The Glycemic Index Diet for Dummies - Meri Raffetto [55]
Aerobic exercise can take on many forms. Whether you regularly run 3 miles a day or you're a beginner just starting a walking program, the important thing to remember is to get your heart rate up. Here are some ideas for regular aerobic exercises:
Biking
Dancing
Interval training (walking a short distance, then running, and then switching back to walking)
Running/jogging
Swimming
Taking aerobics or spinning classes
Walking
Work in your favorite aerobic exercises three or more days a week for at least 20 minutes. (Find sticking to an exercise routine rather difficult?
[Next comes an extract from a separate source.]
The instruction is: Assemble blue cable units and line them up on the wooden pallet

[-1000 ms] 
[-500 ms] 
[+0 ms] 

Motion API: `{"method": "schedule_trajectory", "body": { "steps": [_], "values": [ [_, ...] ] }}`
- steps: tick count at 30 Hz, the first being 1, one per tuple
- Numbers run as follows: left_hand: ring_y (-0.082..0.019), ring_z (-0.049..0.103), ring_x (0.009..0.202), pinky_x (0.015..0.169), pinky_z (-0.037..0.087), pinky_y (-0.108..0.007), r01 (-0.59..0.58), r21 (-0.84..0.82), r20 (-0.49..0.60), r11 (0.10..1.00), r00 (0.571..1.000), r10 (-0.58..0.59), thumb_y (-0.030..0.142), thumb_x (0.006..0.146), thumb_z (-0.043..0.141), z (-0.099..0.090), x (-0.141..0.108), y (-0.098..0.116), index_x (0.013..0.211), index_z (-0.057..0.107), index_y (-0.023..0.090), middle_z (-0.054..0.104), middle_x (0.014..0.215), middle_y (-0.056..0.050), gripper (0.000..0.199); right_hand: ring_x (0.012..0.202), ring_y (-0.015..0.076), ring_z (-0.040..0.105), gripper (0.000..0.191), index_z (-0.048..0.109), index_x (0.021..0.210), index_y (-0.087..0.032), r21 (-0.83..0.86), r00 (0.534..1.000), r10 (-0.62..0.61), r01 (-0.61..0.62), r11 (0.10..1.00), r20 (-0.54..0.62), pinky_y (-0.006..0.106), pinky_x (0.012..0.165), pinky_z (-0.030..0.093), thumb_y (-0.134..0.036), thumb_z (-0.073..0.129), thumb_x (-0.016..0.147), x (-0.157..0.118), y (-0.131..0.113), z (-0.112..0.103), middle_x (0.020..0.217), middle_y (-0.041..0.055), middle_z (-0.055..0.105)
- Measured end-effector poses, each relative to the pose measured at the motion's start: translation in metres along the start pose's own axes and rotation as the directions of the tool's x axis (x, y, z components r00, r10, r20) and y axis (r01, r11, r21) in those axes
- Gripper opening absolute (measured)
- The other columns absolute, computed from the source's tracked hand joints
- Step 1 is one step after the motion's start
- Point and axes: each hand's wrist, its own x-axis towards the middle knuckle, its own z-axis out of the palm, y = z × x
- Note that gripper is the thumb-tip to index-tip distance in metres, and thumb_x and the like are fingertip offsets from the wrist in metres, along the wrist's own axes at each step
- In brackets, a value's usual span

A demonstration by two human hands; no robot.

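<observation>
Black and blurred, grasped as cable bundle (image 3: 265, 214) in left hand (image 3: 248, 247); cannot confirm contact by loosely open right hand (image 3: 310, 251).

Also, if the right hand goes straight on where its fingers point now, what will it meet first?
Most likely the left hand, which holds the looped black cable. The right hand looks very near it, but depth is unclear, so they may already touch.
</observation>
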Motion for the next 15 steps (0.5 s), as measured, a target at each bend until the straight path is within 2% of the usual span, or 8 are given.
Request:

Head to Chapter 21, where I help you find an exercise plan that works for you.)
Be sure to check with your healthcare provider first before starting an exercise program.
Sprinkling in small activities
Any time you can increase your heart rate for even five minutes, you give your metabolic rate a small boost. So doing the little things that get your heart rate up (like cleaning the house or playing with the kids) for a short amount of time provides little rises in your metabolism over the course of a day. Those individual little rises add up to help with your weight loss and overall wellness.
Calculating your target heart rate
An easy way to determine whether you need to pump it up or slow it down is by monitoring your heart rate to see where it's falling within your target range. To calculate your target heart rate, you first need to know your maximum heart rate (MHR). Find that by subtracting your age from 220.
Your target heart rate should be between 65 and 85 percent of your maximum heart rate. To find the lowest number in your target heart rate range, multiply your MHR by .65. To find the highest number in your range, multiply your MHR by .85.
Here's an example to tie it all together: Barbara is 40 years old. That means her MHR is 180 (220 - 40 = 180). The lowest number in her target range is 117 (180 × .65 = 117), and the highest number is 153 (180 × .85 = 153). Therefore, Barbara's target heart rate range is between 117 and 153 beats per minute.
If you lead a fairly sedentary lifestyle but do some sort of formalized exercise once a day, that's a good start, but you're only giving yourself one metabolic boost each day. Believe it or not, there are tons of small, daily activities that you can easily do to give yourself some extra metabolic boosts. These activities include
Housecleaning
Gardening
Playing with your kids
Stretching in the afternoon
Doing jumping jacks
Practicing some quick yoga poses (such as sun salutations)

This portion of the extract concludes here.